Kaarel comments on Jesse Hoogland’s Shortform

Kaarel 12 Feb 2025 2:26 UTC
6 points
4
I think AlphaProof is pretty far from being just RL from scratch:
- they use a pretrained language model; I think the model is trained on human math in particular ( https://archive.is/Cwngq#selection-1257.0-1272.0:~:text=Dr. Hubert’s team,frequency was reduced. )
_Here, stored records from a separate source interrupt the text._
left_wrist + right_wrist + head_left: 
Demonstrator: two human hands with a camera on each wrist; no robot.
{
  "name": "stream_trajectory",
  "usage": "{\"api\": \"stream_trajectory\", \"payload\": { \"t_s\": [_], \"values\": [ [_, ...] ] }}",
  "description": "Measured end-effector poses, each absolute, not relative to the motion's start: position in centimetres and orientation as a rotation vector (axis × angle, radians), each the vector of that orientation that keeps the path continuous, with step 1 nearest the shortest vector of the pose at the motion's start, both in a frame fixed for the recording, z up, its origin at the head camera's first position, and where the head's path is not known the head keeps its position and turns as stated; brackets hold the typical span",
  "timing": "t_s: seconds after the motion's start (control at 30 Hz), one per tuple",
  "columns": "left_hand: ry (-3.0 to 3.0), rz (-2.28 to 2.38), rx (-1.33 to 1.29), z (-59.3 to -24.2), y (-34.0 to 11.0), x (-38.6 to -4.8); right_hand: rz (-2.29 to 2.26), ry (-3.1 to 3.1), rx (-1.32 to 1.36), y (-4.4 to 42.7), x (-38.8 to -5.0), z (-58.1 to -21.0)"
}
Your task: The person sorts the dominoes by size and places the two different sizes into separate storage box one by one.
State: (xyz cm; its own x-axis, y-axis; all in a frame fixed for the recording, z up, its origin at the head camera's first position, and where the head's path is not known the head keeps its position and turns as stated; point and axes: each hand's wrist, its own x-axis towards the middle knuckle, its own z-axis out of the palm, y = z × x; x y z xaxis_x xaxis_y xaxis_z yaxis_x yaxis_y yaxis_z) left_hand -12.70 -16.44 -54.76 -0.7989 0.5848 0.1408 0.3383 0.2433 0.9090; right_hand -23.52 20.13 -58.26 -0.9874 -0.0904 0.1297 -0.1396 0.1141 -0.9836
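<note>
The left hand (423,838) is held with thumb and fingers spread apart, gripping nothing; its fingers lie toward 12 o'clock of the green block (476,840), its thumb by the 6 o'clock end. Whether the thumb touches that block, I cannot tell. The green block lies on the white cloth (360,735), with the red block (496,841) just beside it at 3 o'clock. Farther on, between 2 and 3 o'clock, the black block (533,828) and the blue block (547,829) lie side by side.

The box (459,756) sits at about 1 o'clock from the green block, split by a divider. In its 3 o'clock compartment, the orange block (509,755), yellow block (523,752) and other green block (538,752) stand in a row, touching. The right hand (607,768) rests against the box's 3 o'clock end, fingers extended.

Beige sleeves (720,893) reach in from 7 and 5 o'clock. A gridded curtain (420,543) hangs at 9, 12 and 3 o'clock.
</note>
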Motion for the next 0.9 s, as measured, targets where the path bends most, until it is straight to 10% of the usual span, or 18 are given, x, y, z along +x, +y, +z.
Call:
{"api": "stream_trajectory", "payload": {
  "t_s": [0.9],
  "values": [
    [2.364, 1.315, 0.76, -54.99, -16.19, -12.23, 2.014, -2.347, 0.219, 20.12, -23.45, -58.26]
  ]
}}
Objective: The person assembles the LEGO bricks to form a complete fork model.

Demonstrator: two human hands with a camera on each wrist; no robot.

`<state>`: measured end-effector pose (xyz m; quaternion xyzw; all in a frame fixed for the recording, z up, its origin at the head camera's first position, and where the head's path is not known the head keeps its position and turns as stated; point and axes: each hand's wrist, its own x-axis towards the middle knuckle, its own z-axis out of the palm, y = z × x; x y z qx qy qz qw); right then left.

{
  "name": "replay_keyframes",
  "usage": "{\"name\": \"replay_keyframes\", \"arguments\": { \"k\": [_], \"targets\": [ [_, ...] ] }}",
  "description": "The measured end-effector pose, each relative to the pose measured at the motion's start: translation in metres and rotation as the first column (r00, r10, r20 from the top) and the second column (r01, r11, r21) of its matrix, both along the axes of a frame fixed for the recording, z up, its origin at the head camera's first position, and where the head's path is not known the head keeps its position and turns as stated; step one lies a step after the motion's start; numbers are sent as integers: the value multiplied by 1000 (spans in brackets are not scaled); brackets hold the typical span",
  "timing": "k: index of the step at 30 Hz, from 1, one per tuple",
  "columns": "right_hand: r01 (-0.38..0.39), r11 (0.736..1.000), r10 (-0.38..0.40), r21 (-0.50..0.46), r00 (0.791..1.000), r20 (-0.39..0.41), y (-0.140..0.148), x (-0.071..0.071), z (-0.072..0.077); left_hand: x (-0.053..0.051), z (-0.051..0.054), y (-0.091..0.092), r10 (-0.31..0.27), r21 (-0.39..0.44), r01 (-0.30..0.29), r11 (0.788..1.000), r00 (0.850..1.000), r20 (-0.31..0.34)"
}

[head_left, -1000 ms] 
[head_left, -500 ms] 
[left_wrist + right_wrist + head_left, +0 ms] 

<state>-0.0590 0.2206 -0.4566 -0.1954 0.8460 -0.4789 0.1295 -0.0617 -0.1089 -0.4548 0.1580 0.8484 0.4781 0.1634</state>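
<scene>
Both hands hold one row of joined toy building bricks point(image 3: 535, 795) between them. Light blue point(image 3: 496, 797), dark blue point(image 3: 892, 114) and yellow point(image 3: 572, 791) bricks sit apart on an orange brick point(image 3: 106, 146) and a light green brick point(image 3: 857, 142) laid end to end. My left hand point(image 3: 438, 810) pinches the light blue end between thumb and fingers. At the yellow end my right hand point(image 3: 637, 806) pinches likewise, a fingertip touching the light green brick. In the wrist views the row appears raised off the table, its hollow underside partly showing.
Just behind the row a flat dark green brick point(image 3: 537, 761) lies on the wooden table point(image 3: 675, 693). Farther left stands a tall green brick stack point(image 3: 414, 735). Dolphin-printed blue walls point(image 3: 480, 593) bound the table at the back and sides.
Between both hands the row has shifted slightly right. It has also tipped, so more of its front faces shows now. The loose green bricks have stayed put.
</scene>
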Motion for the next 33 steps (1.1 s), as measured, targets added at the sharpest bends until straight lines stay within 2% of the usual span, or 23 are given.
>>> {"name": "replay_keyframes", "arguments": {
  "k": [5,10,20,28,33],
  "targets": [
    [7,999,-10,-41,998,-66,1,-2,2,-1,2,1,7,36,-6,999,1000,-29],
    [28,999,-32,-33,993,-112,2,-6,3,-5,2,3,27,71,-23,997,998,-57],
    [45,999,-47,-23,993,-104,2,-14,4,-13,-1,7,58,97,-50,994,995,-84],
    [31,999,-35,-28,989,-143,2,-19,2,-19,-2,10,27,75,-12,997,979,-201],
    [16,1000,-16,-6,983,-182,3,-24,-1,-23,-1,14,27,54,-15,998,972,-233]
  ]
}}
- do we have good reason to think they didn’t specifically train it on human lean proofs? it seems plausible to me that they did but idk
- the curriculum of human problems teaches it human tricks
- lean sorta “knows” a bunch of human tricks
We could argue about whether AlphaProof “is mostly human imitation or mostly RL”, but I feel like it’s pretty clear that it’s more analogous to AlphaGo than to AlphaZero.

(a relevant thread: https://www.lesswrong.com/posts/sTDfraZab47KiRMmT/views-on-when-agi-comes-and-on-strategy-to-reduce?commentId=ZKuABGnKf7v35F5gp )
- Jesse Hoogland 12 Feb 2025 17:38 UTC
  2 points
  0
  Parent
  Okay, great, then we just have to wait a year for AlphaProofZero to get a perfect score on the IMO.